Copy everything in the data below exactly except the pictures.

• _COLLECTED MATERIAL_
▼

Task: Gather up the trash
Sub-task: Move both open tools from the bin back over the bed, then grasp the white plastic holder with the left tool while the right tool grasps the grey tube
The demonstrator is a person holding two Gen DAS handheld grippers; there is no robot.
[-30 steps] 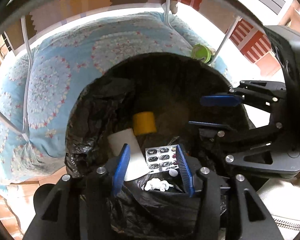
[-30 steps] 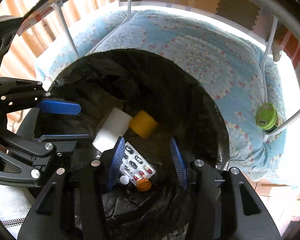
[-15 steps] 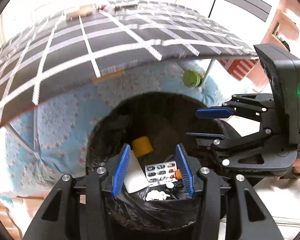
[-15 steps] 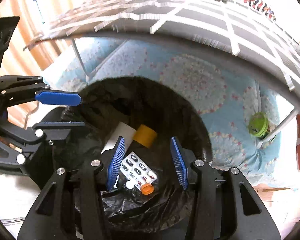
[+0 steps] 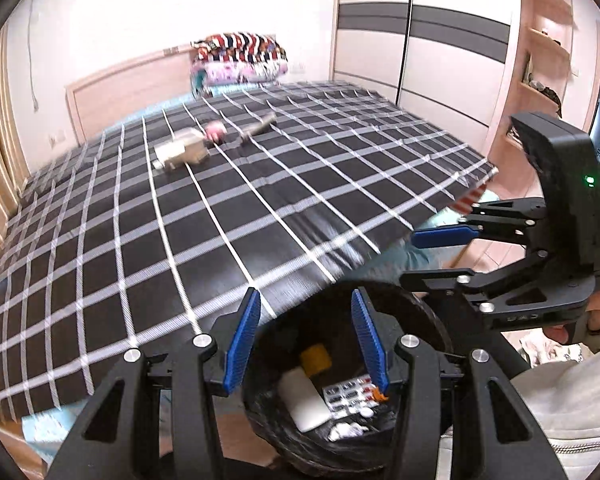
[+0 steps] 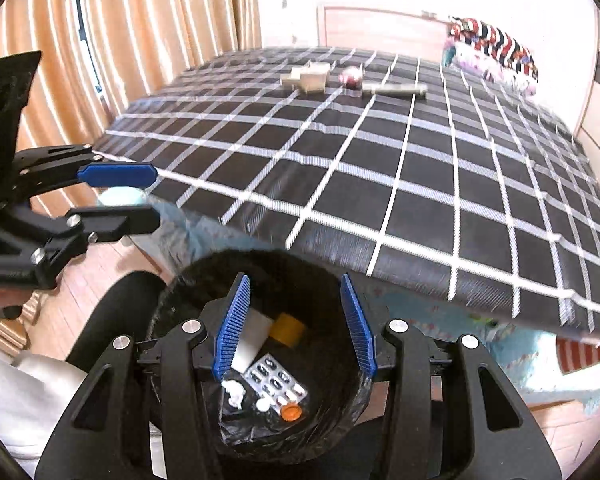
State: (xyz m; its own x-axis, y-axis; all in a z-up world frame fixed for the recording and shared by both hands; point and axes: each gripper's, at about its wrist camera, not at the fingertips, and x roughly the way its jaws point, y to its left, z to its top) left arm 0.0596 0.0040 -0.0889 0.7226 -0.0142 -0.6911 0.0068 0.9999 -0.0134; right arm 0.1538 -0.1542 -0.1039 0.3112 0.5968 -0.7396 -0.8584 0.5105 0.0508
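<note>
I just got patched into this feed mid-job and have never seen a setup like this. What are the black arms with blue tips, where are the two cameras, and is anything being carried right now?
No robot here: a person holds one handheld tool in each hand. Each picture comes from a fisheye camera on a tool, looking out along its two blue-padded fingers. The left tool fills the bottom of the left view; the right tool fills the bottom of the right view. Each view also shows the other tool at its side. Both are open and carry nothing. Below them is a bin with a black bag holding a blister pack, a yellow cylinder and a white container. On the checked bed cover lie a small box, a pink round item and a tube-like item.
</note>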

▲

• _RESPONSE FOR THIS EXERCISE_
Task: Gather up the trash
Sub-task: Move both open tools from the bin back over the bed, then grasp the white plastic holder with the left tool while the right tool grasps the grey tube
The demonstrator is a person holding two Gen DAS handheld grippers; there is no robot.
[-30 steps] 
[-30 steps] 
[-15 steps] 
[-15 steps] 
[+0 steps] 
[+0 steps] 
State: (xyz m; its own x-axis, y-axis; all in a z-up world frame fixed for the recording and shared by both hands; point and axes: each gripper's, at about its wrist camera, not at the fingertips, and x roughly the way its jaws point, y to its left, z to its top) left arm 0.0596 0.0040 -0.0889 0.7226 -0.0142 -0.6911 0.0068 0.9999 -0.0134; right arm 0.1538 -0.1542 -0.1039 0.3112 0.5968 -0.7396 -0.8584 0.5105 0.0508
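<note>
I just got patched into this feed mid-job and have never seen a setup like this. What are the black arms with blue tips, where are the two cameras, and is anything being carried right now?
No robot here: a person holds one handheld tool in each hand. Each picture comes from a fisheye camera on a tool, looking out along its two blue-padded fingers. The left tool fills the bottom of the left view; the right tool fills the bottom of the right view. Each view also shows the other tool at its side. Both are open and carry nothing. Below them is a bin with a black bag holding a blister pack, a yellow cylinder and a white container. On the checked bed cover lie a small box, a pink round item and a tube-like item.
</note>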

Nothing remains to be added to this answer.